QC-based correction relies on the assumption that all components (i.e., specific molecules) present in the samples are also found in the QC samples, a condition that requires calibration over time. Thus, QC measurements at different experimental stages provide a basis for long-term calibration. However, the assumption that QC sample stays unchanged with fixed compositions may not be valid¹⁹. For instance, new compounds may appear in later samples that were not present in the original QC. Or else, after prolonged studies, some components in QC may disappear because the detection limit of instrument had increased. When sample components no longer overlap fully with QC components over extended periods, meaningful correction becomes increasingly important yet difficult.

Several methods have been proposed to address such challenges, particularly in the realm of large-scale untargeted metabolomics. For example, Kuligowski et al. employed support vector regression (SVR) to correct intra-batch effects using QC samples in liquid chromatography-mass spectrometry (LC–MS)²⁰. Wang et al. developed a regression calibration method, Batch Normalizer, to adjust both batch and injection order effects in LC–MS data²¹. Furthermore, wavelet-based methods, such as those proposed by Deng et al., have shown promise for removing batch effects in untargeted metabolomics data²².

More advanced approaches have emerged recently, including the integration of data-driven normalisation with machine learning algorithms. For example, in 2016, Shen et al. demonstrated the successful normalisation of large-scale metabolomics data using support vector regression²³, while Brunius et al. combined between-batch feature alignment with within-batch signal intensity drift correction to address signal variance across batches²⁴. Additionally, a recent study by Wehrens et al. showed that explicitly incorporating batch and injection order information generally yields excellent correction results²⁵. Recently, Boccard et al. utilized stratified subsampling of metabolomic data to remove batch effects in endocrine disruptor screening studies²⁶.

To address the growing need for accurate and reliable long-term data correction, this study proposes a novel and robust correction protocol based on QC data from GC–MS measurements conducted over a 155-day period. We classify the components in the samples into three distinct categories: (1) Category 1, components present in both the QC and sample; (2) Category 2, components in sample not matched by QC mass spectra, but within the retention time tolerance of a QC component peak; and (3) Category 3, components in sample not matched by QC mass spectra, nor any peak exist within the retention time tolerance window. Three distinct data processing approaches are established for these three cases. We have found that using mathematical data modeling on QC results can achieve reliable quantitative correction for data collected over long time.

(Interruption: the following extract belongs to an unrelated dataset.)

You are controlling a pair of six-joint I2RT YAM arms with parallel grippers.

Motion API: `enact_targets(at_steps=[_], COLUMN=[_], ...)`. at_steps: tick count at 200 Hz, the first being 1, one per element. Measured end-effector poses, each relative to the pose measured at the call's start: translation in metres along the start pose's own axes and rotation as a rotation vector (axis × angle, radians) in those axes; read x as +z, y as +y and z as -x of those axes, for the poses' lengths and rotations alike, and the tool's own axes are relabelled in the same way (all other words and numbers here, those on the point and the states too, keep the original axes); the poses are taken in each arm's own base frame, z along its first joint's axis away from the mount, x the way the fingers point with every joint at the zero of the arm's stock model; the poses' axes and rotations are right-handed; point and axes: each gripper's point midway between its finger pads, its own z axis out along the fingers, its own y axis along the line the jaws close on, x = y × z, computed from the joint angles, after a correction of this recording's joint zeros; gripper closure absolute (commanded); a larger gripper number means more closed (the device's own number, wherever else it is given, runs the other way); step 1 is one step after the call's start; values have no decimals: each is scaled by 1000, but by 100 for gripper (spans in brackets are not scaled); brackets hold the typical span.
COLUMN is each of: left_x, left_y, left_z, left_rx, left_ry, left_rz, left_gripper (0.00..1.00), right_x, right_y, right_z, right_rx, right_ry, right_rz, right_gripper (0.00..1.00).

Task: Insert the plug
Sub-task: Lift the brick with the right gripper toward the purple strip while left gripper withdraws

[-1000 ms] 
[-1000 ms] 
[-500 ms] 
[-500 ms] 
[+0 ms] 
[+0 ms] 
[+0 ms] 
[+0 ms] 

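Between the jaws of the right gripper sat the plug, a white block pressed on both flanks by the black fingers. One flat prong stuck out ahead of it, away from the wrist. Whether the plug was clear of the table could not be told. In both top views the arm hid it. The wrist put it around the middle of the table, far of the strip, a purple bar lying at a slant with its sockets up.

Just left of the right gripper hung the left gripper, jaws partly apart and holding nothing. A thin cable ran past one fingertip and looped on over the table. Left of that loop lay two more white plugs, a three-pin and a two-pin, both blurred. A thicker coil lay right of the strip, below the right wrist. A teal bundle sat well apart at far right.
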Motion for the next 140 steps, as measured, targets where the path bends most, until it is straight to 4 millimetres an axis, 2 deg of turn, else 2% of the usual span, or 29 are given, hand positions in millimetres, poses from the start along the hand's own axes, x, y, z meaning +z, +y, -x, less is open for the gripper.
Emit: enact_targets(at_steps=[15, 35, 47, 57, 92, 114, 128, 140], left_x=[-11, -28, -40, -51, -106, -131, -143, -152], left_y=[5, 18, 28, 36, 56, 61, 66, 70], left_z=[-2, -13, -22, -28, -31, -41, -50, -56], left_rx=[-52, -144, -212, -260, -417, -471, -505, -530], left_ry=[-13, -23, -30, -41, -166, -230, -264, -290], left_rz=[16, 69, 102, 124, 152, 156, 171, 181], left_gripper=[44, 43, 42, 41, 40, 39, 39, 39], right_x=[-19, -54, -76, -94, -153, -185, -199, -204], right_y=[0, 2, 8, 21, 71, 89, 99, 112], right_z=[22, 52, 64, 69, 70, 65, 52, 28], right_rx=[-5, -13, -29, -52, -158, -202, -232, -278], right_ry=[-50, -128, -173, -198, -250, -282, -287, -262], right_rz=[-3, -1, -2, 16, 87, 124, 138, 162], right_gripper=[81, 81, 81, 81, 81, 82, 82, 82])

In the following, we first summarize theoretical background for data modeling, experimental details, and data processing procedure. Then we present different models used for correction of QC sample results. In the end, optimal data processing and algorithmic model is proposed for long-term signal drift correction.

Methods

Data correction theory

The key problem in data correction is translating sample data into quantifiable mathematical parameters. In this paper, two parameters, batch number and injection order number, are used to correlate experimental data with sample properties. Each measurement on QC or a sample is defined with these two parameters. First, the batch number is used to express changes over large time span^11,14,27. During measurement, switching the instrument on and off can introduce drift, thus switching on the instrument with tuning the mass spectrometer signifies a new batch. Samples measured afterwards before the next instrument turning off all belong to the same batch. The batch number is an integer, designated as “p” and starts from 1. During the 155 days for measurements, GC–MS was turned off and on seven times, and therefore batch number is from 1 to 7. The injection order number, an integer designated as “t”, is used to identify the sequence of sample measurements within the same batch. Within a batch, all samples were sequentially numbered from 1 to the end of the measurement therein.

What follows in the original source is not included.